Passan wrote yet another column condemning Ryan Braun this past Sunday, despite this new column being at least the fourth such column in the past month.  This seems excessive under the circumstances, as a number of other baseball players, including Nelson Cruz of the Texas Rangers, Everth Cabrera of the San Diego Padres, and Jhonny Peralta of the Cleveland Indians are also suspended, while Alex Rodriguez of the New York Yankees continues to play pending his upcoming appeal of a lengthy, 211-game suspension.

Anyway, Passan’s newest column on Braun cited an ESPN report that said Braun had supposedly lobbied fellow MLB players prior to his successful appeal regarding the reportedly high level of testosterone in his urine sample.  ESPN’s slant was that Braun was perhaps looking for support from his fellow players as Braun was prepared to lose his hearing.  According to ESPN’s original report, Braun supposedly told several unnamed players that the urine specimen collector, Dino Laurenzi, Jr., was both a “Cubs fan” and an “anti-Semite.”  But when Braun unexpectedly won, that lobbying wasn’t needed.

However, Passan’s column as initially reported said that Braun had told specific big-name players such as Troy Tulowitzki of the Colorado Rockies and Joey Votto these very same allegations.  (The inference in both columns, of course, was that Braun had said that Laurenzi, Jr., had it in for Braun.)  And because Passan’s column named these names, it made this particular report sound that much more compelling.
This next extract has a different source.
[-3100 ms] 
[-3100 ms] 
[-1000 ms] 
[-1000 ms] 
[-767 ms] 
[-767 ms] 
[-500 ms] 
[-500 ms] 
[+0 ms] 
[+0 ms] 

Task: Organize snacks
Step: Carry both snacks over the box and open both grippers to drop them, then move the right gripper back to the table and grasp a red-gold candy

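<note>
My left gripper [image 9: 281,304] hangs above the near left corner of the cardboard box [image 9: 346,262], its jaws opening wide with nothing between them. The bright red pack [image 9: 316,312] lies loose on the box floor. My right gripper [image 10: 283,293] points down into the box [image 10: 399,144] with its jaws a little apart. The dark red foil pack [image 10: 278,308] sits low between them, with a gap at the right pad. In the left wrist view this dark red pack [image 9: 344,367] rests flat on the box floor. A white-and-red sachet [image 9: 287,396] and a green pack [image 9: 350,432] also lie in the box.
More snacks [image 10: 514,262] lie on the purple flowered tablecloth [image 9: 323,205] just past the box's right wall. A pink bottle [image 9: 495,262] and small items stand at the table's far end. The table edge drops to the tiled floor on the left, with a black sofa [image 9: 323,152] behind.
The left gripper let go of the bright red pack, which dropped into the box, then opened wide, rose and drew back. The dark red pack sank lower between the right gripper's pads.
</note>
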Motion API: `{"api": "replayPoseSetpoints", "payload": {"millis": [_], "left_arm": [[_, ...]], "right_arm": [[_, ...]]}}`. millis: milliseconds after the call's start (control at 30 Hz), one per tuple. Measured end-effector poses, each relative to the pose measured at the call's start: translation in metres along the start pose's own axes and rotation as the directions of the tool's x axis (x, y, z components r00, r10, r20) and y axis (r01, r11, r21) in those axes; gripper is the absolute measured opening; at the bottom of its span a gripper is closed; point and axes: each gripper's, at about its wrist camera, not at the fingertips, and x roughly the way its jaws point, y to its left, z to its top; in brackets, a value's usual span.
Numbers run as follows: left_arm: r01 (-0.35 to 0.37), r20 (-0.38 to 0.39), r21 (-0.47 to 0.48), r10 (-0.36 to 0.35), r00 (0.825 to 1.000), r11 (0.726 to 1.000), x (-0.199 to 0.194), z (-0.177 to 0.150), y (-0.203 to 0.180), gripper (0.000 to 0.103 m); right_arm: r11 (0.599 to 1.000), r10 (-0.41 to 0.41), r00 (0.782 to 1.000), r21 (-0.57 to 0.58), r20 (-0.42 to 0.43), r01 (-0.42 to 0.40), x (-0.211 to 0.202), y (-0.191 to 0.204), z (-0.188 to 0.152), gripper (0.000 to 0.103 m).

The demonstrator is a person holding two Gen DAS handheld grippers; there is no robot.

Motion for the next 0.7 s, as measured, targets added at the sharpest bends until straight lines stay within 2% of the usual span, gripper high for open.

Then came the reports here and here that stated that neither Tulowitzki nor Votto had spoken with Braun about this particular matter.  And that Braun had most emphatically not slandered the urine collector in any way as far as either one of them knew.

So, what should you do as a writer when something this big blows up in your face?  Most people would print a retraction and an additional article saying, in effect, “Sorry.  I/we screwed up, and it won’t happen again if we can help it.”

But that’s not exactly what Passan did here, though he did back off a few of the worst of the allegations against Braun:

ESPN.com first reported that Braun had reached out to fellow players. While Yahoo! Sports previously reported Braun had contacted Joey Votto and Troy Tulowitzki, on Monday they denied having any conversations with Braun about test collector Dino Laurenzi Jr.  (emphasis mine — BC)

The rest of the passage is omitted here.